Курс основ литературного мастерства проходил в конце учебного дня по понедельникам и средам. Я слышала, что раньше его вела миссис Димфна Уоррелл; ее стихи о цветах («Веточка фрезии», «Бутон, что не желал цвести») печатали в журнале Садоводческого журнала Новой Англии, а на уроках она сосала леденцы и одинаково щедро хвалила работы всех студентов: «Какие у вас выразительные обороты!» Но миссис Уоррелл вышла на пенсию и поселилась в доме престарелых в соседнем Чикопи, а о новом учителе никто ничего не знал, кроме его имени, упомянутого в брошюре колледжа: мистер Д. Каслман, магистр.
Я записалась на курс не потому, что считала себя талантливой, а потому, что хотела, чтобы это было так, хотя на самом деле никогда не пробовала писать, боясь, что меня назовут посредственностью. Кроме меня, записались еще двенадцать человек; в первый день занятий мы явились в аудиторию в Сили-холле и несколько минут обменивались любезностями; затем с надеждой открыли тетради на чистой странице, после чего наступила встревоженная тишина. Кем бы ни был этот мистер Д. Каслман, магистр, он опаздывал.
Когда же он ворвался в кабинет, опоздав на семнадцать минут, я оказалась совершенно не готова увидеть то, что увидела; да и все мы ждали чего-то другого. На вид ему было лет двадцать пять; худощавый, с взъерошенными черными волосами и ярким румянцем на щеках, красивый, но весь какой-то несуразный, как будто его наспех слепили из отдельных частей. Его учебники были небрежно перевязаны веревочкой, отчего он смахивал на рассеянного школьника. Профессор Каслман слегка прихрамывал, подволакивая одну ногу, прежде чем оторвать ее от пола.

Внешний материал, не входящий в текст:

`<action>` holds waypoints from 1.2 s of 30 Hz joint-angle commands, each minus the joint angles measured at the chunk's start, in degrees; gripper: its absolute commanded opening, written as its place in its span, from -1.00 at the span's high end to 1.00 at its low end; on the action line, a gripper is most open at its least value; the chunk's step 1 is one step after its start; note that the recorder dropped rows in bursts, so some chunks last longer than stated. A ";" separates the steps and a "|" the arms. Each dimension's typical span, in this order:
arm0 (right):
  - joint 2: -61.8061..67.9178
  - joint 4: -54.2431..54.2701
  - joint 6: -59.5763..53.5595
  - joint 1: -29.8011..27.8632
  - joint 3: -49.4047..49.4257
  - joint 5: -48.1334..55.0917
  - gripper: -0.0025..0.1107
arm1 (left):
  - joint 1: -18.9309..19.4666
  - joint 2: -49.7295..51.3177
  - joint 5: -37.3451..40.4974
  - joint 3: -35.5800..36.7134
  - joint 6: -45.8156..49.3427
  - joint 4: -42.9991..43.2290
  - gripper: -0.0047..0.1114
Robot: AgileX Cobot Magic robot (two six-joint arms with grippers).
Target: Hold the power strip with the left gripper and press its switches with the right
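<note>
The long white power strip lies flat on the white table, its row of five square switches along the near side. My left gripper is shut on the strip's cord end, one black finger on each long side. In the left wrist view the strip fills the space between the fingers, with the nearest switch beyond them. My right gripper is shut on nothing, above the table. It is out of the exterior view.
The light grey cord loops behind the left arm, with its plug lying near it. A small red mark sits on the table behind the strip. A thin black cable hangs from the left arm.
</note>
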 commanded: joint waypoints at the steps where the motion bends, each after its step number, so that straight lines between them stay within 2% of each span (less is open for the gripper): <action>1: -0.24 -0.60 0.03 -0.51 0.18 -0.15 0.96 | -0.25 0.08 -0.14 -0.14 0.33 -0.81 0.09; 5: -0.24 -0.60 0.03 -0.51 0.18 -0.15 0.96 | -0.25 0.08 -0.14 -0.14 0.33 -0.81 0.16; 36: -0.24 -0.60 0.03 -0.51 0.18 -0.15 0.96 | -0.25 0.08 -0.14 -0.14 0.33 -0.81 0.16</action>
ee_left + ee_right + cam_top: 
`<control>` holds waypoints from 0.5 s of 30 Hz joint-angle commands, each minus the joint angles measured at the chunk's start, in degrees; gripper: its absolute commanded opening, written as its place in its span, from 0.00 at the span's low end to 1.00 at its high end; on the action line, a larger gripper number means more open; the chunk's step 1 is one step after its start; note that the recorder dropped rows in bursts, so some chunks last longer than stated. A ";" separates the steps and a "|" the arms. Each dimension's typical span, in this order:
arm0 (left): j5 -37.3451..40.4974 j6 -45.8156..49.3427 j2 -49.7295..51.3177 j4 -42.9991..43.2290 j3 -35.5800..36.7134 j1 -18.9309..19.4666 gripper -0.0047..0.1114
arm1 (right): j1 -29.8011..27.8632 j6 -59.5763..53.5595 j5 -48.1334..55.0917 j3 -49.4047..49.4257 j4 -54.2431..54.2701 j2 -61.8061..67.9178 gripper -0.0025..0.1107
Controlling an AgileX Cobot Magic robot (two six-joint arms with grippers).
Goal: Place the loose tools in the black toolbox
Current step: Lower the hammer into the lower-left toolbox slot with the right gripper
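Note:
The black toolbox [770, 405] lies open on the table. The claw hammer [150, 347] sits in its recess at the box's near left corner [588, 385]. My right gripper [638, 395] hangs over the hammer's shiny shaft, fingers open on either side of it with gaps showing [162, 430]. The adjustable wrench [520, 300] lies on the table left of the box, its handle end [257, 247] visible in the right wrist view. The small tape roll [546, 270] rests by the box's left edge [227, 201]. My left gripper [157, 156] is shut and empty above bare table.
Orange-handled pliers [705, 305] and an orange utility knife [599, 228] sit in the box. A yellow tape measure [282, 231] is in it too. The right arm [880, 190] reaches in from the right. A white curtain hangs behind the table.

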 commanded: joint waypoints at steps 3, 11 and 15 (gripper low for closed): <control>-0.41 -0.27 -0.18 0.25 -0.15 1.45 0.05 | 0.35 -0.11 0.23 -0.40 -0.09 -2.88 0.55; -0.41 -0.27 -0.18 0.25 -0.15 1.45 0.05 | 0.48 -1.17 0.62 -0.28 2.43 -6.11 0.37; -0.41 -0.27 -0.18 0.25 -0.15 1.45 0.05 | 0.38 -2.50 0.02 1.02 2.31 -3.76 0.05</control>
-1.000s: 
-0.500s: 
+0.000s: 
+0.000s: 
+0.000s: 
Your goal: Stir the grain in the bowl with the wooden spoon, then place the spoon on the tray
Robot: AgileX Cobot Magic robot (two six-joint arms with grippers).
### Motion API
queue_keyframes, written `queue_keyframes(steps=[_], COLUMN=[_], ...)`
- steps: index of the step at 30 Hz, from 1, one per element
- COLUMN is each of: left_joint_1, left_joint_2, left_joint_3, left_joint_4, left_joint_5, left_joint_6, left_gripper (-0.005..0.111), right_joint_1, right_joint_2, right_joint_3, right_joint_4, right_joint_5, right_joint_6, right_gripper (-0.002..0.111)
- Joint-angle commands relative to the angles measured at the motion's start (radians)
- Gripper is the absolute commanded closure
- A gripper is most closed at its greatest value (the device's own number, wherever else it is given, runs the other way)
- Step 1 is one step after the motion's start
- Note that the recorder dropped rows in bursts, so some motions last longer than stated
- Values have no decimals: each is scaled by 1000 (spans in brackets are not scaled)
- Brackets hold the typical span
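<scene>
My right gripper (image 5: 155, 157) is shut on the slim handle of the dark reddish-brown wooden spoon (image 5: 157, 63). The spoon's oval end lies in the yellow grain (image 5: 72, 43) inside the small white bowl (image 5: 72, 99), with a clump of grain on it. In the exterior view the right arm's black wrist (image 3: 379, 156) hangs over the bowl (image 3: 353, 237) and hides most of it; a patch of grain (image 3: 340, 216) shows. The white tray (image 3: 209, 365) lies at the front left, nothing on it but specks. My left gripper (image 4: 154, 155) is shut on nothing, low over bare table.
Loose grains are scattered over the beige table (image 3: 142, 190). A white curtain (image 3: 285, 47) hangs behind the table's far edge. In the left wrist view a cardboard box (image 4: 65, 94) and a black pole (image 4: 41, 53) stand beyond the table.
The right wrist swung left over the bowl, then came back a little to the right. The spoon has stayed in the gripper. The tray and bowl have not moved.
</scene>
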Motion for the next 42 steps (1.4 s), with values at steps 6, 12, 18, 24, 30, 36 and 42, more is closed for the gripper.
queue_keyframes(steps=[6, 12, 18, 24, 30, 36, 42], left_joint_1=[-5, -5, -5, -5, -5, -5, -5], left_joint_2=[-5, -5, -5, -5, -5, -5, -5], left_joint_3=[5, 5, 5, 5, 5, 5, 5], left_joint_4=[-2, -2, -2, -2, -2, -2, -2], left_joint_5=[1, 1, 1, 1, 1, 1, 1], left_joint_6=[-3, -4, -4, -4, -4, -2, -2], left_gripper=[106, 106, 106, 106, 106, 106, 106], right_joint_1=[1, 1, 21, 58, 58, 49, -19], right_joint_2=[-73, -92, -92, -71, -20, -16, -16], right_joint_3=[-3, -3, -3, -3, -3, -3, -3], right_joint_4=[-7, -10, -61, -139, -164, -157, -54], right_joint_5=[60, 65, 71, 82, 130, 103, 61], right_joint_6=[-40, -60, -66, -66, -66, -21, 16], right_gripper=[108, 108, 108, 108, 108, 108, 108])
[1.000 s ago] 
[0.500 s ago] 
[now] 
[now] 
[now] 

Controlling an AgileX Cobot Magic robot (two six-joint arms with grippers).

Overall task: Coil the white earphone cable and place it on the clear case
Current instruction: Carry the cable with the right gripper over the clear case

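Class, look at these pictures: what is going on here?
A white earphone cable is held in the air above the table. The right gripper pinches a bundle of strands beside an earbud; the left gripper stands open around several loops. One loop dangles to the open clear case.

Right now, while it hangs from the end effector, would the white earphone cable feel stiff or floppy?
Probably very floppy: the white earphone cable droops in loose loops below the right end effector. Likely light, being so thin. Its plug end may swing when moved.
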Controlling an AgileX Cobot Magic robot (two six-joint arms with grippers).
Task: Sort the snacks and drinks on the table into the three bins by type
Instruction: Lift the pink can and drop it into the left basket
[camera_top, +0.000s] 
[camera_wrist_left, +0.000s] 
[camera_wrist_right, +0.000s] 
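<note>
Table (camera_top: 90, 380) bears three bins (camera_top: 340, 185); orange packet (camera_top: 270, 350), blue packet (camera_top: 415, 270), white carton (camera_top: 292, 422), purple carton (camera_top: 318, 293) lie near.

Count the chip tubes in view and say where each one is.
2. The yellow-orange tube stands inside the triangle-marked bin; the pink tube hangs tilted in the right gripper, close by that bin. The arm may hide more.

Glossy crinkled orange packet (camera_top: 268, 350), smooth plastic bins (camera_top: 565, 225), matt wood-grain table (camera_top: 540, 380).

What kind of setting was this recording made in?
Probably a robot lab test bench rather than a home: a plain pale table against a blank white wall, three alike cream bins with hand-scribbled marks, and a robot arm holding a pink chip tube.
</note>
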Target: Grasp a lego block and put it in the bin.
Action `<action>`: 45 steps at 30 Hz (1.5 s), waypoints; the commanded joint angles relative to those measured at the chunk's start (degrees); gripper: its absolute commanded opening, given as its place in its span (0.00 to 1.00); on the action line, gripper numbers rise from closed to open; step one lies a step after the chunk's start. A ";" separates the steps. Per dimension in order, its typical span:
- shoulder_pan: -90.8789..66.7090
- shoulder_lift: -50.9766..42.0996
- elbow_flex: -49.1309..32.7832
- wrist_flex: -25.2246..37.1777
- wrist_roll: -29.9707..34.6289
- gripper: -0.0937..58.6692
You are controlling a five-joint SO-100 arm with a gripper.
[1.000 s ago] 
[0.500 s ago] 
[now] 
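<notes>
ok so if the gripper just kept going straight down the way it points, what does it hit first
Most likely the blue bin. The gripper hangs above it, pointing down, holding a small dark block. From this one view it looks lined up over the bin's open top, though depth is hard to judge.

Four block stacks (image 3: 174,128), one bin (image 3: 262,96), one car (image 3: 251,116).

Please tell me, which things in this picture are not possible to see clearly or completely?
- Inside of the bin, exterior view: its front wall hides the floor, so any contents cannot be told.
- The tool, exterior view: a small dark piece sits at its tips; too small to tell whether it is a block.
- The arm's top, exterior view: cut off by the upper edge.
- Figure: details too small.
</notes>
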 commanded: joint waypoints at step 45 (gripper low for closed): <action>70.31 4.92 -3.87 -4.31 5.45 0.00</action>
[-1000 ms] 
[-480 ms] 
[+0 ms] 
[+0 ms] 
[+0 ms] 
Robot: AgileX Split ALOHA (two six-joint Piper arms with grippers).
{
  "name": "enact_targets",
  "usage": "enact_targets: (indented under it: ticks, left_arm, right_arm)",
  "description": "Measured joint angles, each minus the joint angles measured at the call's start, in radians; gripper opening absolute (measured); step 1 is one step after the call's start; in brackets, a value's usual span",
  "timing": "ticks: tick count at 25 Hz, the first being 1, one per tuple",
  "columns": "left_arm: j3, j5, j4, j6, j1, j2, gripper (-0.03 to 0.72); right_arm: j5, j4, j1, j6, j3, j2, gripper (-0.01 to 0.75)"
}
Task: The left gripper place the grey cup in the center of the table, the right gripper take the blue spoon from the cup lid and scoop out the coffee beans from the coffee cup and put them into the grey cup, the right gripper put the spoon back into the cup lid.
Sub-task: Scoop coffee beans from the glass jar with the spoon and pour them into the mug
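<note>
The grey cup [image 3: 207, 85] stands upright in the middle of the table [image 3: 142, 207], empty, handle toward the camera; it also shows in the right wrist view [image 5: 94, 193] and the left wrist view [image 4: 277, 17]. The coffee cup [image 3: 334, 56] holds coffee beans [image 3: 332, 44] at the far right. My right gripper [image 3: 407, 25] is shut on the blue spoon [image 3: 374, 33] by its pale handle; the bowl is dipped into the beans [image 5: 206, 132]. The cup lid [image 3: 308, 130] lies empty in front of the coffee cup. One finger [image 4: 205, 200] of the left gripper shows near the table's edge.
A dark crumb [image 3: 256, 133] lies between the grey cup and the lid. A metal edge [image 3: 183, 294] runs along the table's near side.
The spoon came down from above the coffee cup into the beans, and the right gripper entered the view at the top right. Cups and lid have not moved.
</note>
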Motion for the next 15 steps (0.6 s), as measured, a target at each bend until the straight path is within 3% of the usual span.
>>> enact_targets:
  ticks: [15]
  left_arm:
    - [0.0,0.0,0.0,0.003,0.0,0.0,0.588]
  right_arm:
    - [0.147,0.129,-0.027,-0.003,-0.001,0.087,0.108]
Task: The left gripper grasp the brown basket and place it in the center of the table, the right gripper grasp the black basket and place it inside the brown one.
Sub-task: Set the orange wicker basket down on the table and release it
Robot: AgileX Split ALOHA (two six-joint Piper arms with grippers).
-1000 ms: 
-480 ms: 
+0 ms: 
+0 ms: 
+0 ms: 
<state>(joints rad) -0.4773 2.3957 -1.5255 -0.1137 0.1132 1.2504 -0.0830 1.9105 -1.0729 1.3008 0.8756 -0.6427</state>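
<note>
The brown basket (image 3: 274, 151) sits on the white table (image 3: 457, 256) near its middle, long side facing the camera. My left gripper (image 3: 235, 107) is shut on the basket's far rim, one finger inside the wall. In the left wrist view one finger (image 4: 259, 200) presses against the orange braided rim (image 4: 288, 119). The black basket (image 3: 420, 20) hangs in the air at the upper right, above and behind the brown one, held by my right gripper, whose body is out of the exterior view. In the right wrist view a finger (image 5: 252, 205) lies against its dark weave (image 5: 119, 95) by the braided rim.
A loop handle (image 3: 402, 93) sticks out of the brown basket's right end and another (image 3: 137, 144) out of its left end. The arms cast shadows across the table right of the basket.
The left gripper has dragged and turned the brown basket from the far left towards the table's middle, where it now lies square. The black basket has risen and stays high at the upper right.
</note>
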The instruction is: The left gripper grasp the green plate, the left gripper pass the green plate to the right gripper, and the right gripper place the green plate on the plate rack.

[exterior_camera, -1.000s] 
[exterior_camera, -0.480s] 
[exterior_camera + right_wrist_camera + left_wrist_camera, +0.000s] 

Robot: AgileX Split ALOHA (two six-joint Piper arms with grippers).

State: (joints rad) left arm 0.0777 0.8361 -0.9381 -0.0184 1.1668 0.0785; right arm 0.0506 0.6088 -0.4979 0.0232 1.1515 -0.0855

– Простите, – сказал он, щелкнул застежкой портфеля, и его содержимое вывалилось на большой глянцевый стол. Он достал из кармана две горсти грецких орехов в скорлупе. Потом посмотрел на нас и произнес: – Но у меня уважительная причина. Моя жена вчера родила.
Я не сказала ни слова, но другие девушки принялись бормотать поздравления; одна умиленно вздохнула, а другая спросила:
– Мальчик или девочка, профессор?
– Девочка, – ответил он. – Назвали Фэнни. В честь Фэнни Прайс.
– Еврейской звезды водевиля? [6]
– Нет, Фэнни Прайс из «Мэнсфилд-Парка», – тихо поправила я.
– Именно, – кивнул профессор. – Молодец, девушка в голубом.
Он с благодарностью посмотрел на меня, а я потупилась; мне было неловко, что меня выделили.